Яноама | страница 61
В углу хижины лежал плод красной уруку. Я раскрасила им все тело, потом ногтями провела несколько бесцветных полосок. Смешала немного уруку с золой и нарисовала на лице черные полосы. Словом, я разрисовала себя точно так же, как индейцы, чтобы меня приняли за свою. Я подумала: «Завтра они наверняка сюда придут, не дадут же они сгнить бананам». Три-четыре банана я взяла с собой и пошла по тропинке в лес. Всю дорогу думала о том, что огня у меня нет, мне нечем даже прикрыться и что когда-нибудь голодный ягуар все-таки доберется до меня.
Когда я подошла к игарапе, то услышала неподалеку громкий смех. Один индеец сказал другому: «Тише, тут следы человека». «Значит, они нашли мои следы»,— подумала я. «Кто бы это мог быть? Вайка?» — сказал второй индеец. Говорили они на языке индейцев саматари. Я спряталась за большое дерево, которое индейцы называют сококума, и вся обратилась в слух. «Это следы не мужчины, а женщины»,—сказал первый. «Да, это женские следы»,—подтвердил второй. «Будь осторожен, есть мужчины, следы которых похожи на женские, такая у них маленькая нога». И оба индейца засмеялись.
Они прошли мимо меня, все разрисованные красным уруку: четыре мужчины и три женщины с детьми. Одна из них несла в корзине малыша. «Должно быть, саматари»,— подумала я.
Но, присмотревшись как следует, я увидела, что волосы у них выбриты больше, чем у индейцев саматари.

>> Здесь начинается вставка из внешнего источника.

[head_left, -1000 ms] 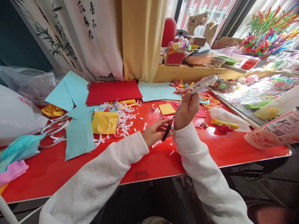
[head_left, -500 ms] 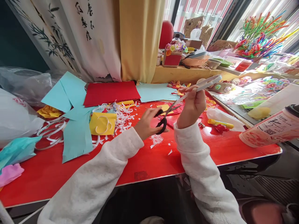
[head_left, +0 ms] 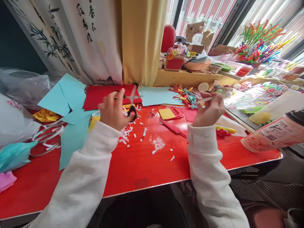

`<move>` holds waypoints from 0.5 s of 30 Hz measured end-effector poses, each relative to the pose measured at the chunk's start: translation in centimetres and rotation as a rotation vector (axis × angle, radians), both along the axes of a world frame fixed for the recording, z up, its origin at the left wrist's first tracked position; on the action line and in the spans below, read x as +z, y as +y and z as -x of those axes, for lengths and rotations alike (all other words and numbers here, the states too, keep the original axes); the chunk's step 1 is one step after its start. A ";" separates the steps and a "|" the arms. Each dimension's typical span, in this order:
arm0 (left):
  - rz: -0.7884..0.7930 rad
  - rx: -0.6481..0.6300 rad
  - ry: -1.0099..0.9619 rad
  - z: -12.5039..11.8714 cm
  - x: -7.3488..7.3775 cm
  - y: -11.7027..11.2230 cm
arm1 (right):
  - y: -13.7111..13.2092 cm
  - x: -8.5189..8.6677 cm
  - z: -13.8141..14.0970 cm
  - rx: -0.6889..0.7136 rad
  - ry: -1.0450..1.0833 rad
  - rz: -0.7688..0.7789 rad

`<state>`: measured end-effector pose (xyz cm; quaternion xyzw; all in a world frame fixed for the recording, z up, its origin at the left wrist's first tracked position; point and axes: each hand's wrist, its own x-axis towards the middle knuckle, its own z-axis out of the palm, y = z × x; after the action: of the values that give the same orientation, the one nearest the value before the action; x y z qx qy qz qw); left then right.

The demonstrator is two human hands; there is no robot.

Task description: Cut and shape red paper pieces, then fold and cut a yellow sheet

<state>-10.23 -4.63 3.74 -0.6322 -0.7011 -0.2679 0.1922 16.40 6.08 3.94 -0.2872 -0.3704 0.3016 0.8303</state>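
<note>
Table (head_left: 147, 169) and all, the place was crowded, and the red card stack (head_left: 95, 96) lay towards its far side. Just right of that stack was a pale blue sheet (head_left: 158, 96), within easy reach of a careless cut. The drink cup (head_left: 263, 134) stood well to the stack's right; a swinging right elbow, I thought, might have knocked it over. The left hand (head_left: 111, 109) hung in front of the stack, its grip holding the scissors (head_left: 133, 104) by their black loops. The right hand (head_left: 209, 109) was raised well right of the stack, its grip narrow, pinching a white strip (head_left: 205, 100). The scissors overlapped the stack's right side from where I watched, their blades blurred but seemingly parted; lowered without looking, they could have nicked the top card. The strip, also well right of the stack, looked thin enough to bend or slip, since only fingertips held it. Were it dropped, it might have been lost among the white scraps (head_left: 158, 143), in front of the stack and to its right, being so alike in colour.
</note>
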 end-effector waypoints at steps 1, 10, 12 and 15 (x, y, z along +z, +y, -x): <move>0.047 -0.051 0.040 -0.5 -0.4 0.0 | -0.6 0.2 1.0 0.101 -0.089 -0.060; 0.536 -0.306 0.040 -1.9 -5.2 1.1 | -4.7 -0.9 7.0 0.836 -0.403 0.151; 0.550 -0.338 -0.013 -1.4 -5.0 1.3 | -5.0 -1.1 7.2 0.928 -0.388 0.185; 0.384 -0.393 -0.201 -1.6 -3.9 1.2 | -5.5 -1.1 7.5 0.993 -0.367 0.215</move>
<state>-8.62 -3.40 -0.18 -0.7509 -0.6187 -0.2237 -0.0570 8.86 0.57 2.84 -0.2089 -0.5674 0.6391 0.4754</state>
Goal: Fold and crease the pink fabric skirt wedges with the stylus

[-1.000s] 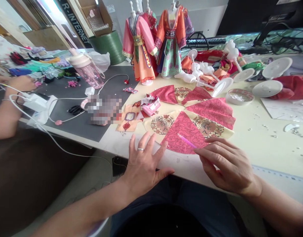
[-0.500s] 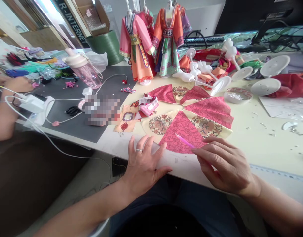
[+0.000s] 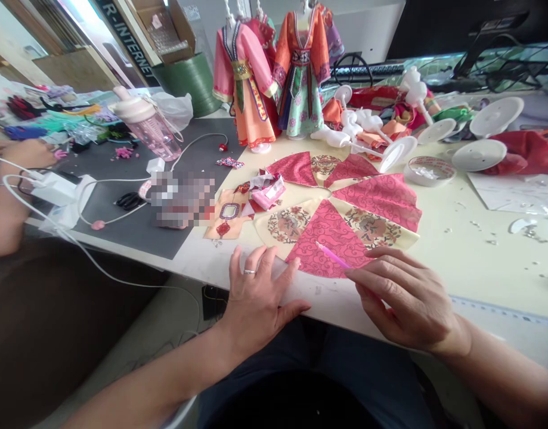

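A round of pink and cream patterned fabric panels [image 3: 330, 241] lies spread on the table in front of me. My left hand [image 3: 260, 292] rests with fingers spread at the table's front edge, its index fingertip on the lower left rim of the fabric. Over the lower right of the fabric, my right hand [image 3: 403, 295] is closed on a thin pink pen-like stick [image 3: 331, 255] whose pale tip points left over a pink panel. Left of the panels are a small bunched pink and white fabric piece [image 3: 267, 192] and a peach cut piece with a frame motif [image 3: 226, 214].
Doll mannequins in a pink robe [image 3: 247, 83] and an orange robe [image 3: 300, 77] stand behind. White doll stands [image 3: 479, 156] crowd the back right, beside a tape roll [image 3: 430, 173]. A pink bottle [image 3: 144, 122] and a white charger with cables [image 3: 54, 187] are left, near another person's arm [image 3: 9, 202].
The view has shifted very slightly. Both hands, the pink stick and the fabric panels look otherwise unmoved.
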The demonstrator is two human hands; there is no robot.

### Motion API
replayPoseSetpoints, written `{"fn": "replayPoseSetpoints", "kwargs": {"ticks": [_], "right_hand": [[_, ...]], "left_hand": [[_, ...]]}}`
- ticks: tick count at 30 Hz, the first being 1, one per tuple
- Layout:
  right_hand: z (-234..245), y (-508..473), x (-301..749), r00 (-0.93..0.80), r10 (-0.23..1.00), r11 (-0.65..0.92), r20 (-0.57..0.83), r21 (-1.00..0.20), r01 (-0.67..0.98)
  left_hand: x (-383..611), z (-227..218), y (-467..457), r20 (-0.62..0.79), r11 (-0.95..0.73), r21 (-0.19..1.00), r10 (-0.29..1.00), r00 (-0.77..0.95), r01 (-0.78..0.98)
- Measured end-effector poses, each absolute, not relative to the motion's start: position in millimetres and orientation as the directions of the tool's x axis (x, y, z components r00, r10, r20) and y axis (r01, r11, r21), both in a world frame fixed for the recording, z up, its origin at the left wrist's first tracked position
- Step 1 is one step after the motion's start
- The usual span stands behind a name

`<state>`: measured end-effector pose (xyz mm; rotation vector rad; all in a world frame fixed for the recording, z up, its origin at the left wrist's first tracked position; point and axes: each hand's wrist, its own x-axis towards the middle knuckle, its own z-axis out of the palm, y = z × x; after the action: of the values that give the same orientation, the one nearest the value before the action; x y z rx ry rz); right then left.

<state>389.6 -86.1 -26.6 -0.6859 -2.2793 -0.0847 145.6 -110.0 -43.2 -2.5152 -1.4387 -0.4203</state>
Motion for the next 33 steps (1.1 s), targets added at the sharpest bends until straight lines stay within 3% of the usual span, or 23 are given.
{"fn": "replayPoseSetpoints", "kwargs": {"ticks": [15,25,33], "right_hand": [[-24.5,-86.8,388.5,-0.571,0.456,0.854,0.683,-0.155,0.497],[-24.4,-85.3,388.1,-0.569,0.432,0.854,0.700,-0.116,0.507],[-27.3,-85.4,389.8,-0.569,0.429,0.857,0.702,-0.115,0.503]], "left_hand": [[147.5,-41.6,-107.3,0.391,-0.548,-0.131,0.738,0.550,0.827],[141.6,-39.9,-108.0,0.369,-0.532,-0.037,0.779,0.506,0.846],[132.3,-35.7,-105.5,0.438,-0.521,0.057,0.780,0.447,0.852]]}}
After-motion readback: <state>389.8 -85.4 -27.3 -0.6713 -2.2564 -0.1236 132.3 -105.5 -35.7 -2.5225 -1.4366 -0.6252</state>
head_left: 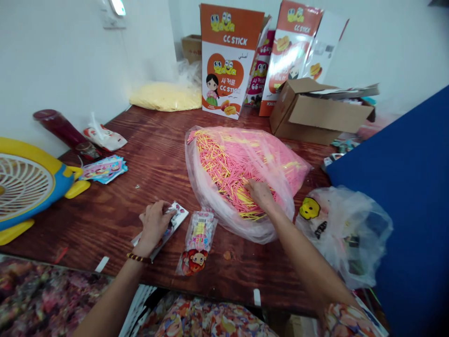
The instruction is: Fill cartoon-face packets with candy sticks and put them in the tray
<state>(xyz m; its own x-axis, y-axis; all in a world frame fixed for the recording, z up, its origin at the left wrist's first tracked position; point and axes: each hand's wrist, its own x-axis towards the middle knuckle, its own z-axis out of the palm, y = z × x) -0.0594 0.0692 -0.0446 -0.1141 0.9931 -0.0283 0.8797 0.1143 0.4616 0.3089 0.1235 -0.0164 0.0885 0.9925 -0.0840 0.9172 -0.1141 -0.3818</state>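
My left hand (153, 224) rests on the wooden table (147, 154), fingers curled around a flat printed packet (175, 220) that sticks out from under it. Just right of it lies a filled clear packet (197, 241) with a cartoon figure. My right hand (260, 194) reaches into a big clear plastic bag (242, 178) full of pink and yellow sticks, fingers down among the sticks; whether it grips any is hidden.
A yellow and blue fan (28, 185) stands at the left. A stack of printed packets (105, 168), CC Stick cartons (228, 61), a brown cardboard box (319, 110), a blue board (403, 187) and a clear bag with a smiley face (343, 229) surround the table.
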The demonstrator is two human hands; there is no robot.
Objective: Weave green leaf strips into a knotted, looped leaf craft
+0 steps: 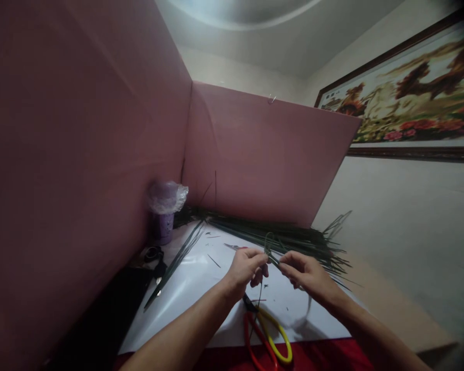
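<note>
Between my two hands is a thin green leaf strip (273, 259), with a small loop standing up from it. My left hand (247, 267) pinches the strip near the loop, and a thin strand hangs down below the fingers. On the other side, my right hand (303, 270) grips the strip between thumb and fingers. Beneath the left hand lie scissors (268, 330) with one red and one yellow handle. Another pointed metal tool (231, 247) shows partly behind the left hand; its kind is hidden.
A thick bundle of long green leaves (294, 237) lies along the back of the white sheet (201, 299). More leaves (178, 257) lie at the left. A purple cup (165, 226) with clear plastic stands by the pink panel (255, 159). Small clippings dot the sheet.
</note>
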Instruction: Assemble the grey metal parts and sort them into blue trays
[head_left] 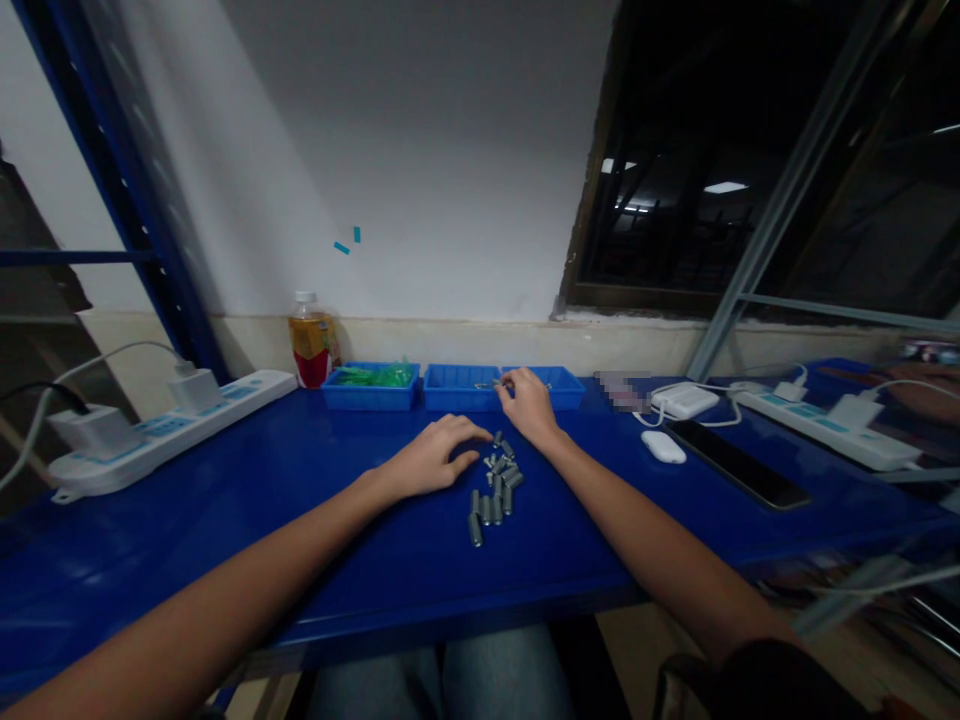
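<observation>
Your left hand (pixel 435 460) lies palm down on the bench (pixel 300 520), fingers loosely curved & apart, gripping nothing. Its index tip sits just beside the grey cylinders (pixel 495 490). Your right hand (pixel 529 405) is farther back, where the middle tray (pixel 457 392) meets the right tray (pixel 568 390). Its fingertips are bunched together, but can't tell if they pinch anything: too small & blurry.

The cylinders are short, dull grey, metal-looking pcs. They lie betw. your two hands as a loose heap at the back. A few lie side by side in a row nearer you, w/ one apart at the front.

The left tray (pixel 367 388) holds green bits. What's in the middle & right trays is hard to make out, as your hand covers part. A bottle (pixel 313 345) stands behind the left tray, against the wall.

Far left: a white power strip (pixel 172 430) w/ chargers plugged in, its end cut off by the frame. Right of your arm: a small white puck (pixel 664 446), a dark phone (pixel 739 465) & a second strip (pixel 825 425). There's a pixelated patch near the right tray, & the far right edge is smeared
</observation>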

В игарапе меж скал образовался маленький бочажок. Я нашла там речных черепах и всякий раз, когда проходила мимо, бросала им плоды или кожуру, чтобы черепахи подросли. Я все надеялась раздобыть огонь, а тогда я смогла бы их сварить. И вот я их изловила, камнем разбила панцирь, отделила мясо, лапки и печень, завернула все это в листья и осторожно пошла вслед за индейцами. Я твердо решила украсть у них в хижине головешки, а потом снова убежать и отыскать дорогу к караветари.
Мужчины сильно били по стволам пупунье, чтобы вытащить из-под коры мушиба — больших червячков, которых они охотно едят. Одна из женщин громко сказала: «Начинается дождь. Сорвите поскорее листья пишиаанси, а то некуда положить червячков». Молодой индеец побежал прямо в моем направлении: ведь я как раз и пряталась в листьях пишиаанси. Он подошел совсем близко и стал собирать листья, перекусывая стебель зубами. Я была вся разрисованная красным уруку, и он меня заметил, выронил листья и в испуге воскликнул: «Кто ты? Ты не поре?» Он увидел мои длиннющие волосы и решил, что я поре — призрак, которого они очень боятся. «Нет, я не поре,— ответила я,— я Напаньума». Индеец окинул меня быстрым взглядом: «Нет, ты не Напаньума. Напаньума давно умерла. На ее костях уже вырос большой муравейник. Нет, ты поре». «Не кричи,— сказала я,— и не зови остальных, я не поре. Сегодня вечером я приду в вашу хижину». «В хижину?» — переспросил индеец. «Да, непременно приду,—подтвердила я и спросила: а вы кто такие?» «Мы намоетери».